兎神はバイトのため足早に帰り、麗歌も仕事で事務所に寄っていくため、綺鳴は1人帰路についていた。
(明日はファミレスでお勉強会……楽しみだな)
綺鳴が校舎から出ると、
「あれぇ? 綺鳴ちゃんじゃん!」
化粧の濃い女子が綺鳴を呼び止めた。
綺鳴はその声を聞いて、全身を凍らせた。聞いたことのある声だった。綺鳴は瞬時に声の主の名を頭に浮かべる。
――
「あ、うっ……」
震える綺鳴などお構いなしに、楠美は取り巻きの2人に綺鳴を紹介する。
「楠美~、誰この小動物?」
「中学ん時同じクラスだった子。コイツさ、声めっちゃ面白いんだよね」
「へぇ~、どんなん?」
3人は綺鳴を囲い込み、逃げられないようにする。
「ほら、喋ってよ綺鳴……」
楠美は綺鳴をにらみつける。
逃げることもできず、断り切れない綺鳴は小さく口を開いた。
「え、その……こんにちは……」
「うわっ、すっげぇ声高っ! アニメかよ」
「嘘!? 今の地声?」
「マジ地声なんだよこれで! それでさ、合唱コンクールの時、コイツの声バッカ目立ってウチのクラス落選したんだよね~。マジ面白かったわ」
綺鳴の脳裏に、いつかのトラウマが蘇る。
合唱コンクールの練習の時、わざわざ1人で歌わされ、笑いものにされた記憶。
勝手に号令係にされ、『起立』、『礼』の号令を口にする
綺鳴の声は特徴的だ。高くて、猫なで声で、響く声をしている。それは聞く人によっては男に媚びているようにも思え、不快に聞こえるかもしれない。ただ綺鳴は意識的にその声を出しているわけではない。
麗歌も同じ声質だが、彼女は声の高さを調整できる技術があるので、いつもは低めの声を出すことで誤魔化している。だが綺鳴にそれはできない。

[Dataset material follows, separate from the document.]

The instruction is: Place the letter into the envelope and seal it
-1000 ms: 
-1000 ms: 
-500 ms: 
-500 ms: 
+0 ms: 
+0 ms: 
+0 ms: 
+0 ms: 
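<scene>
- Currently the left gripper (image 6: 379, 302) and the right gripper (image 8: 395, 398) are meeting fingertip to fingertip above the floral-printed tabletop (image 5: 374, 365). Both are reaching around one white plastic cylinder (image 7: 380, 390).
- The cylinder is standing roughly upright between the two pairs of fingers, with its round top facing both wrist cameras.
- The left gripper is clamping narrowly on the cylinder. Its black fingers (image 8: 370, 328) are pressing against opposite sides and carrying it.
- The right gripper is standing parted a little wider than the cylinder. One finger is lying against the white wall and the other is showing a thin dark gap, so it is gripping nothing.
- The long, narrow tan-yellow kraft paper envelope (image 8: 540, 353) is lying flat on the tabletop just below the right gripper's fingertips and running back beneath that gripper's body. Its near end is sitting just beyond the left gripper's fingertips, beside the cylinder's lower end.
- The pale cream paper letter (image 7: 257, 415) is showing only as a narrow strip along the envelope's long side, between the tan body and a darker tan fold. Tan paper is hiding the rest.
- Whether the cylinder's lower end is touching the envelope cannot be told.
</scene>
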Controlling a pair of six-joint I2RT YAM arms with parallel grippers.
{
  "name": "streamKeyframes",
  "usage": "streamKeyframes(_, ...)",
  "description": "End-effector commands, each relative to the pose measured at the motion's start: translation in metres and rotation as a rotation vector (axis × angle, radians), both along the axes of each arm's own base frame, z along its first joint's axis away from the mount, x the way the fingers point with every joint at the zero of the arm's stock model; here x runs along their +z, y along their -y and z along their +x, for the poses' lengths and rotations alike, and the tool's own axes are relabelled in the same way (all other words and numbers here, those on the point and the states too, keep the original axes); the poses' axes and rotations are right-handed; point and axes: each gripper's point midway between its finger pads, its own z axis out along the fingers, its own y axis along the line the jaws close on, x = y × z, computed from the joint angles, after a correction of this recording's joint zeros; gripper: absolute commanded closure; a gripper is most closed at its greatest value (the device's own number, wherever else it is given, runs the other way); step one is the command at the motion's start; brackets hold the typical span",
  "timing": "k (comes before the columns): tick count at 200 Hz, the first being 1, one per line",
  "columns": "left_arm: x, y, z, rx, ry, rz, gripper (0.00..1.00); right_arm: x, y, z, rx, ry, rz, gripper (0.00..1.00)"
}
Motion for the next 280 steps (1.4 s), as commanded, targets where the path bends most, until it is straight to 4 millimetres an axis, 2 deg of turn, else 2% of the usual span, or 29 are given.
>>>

声優でも七色の声を出せる人間もいれば一色の声を巧みに操って魅せる人間もいる。綺鳴はどちらかと言うと後者の人間だ。どれだけ演技しても元の声質を隠しきれない。
「ねぇ! 明日さ、クラスの男子とうちらでカラオケ行くんだけど、一緒に来てよ。アンタの声で演歌とか歌ったら絶対爆笑するわ~」
「お、それいいね~。男6女5でバランス悪かったし」
「綺鳴だっけ? コイツ乳袋でけぇから男子も盛り上がりそうじゃね」
綺鳴は頷きも首を横に振ることもしない、できない。
完全に硬直してしまっている。
そんな綺鳴を見下ろし、楠美は勝ち誇ったように笑った。
「言っとくけど、拒否権ないから」
念押しにそう言い残し、楠美たちは去っていった。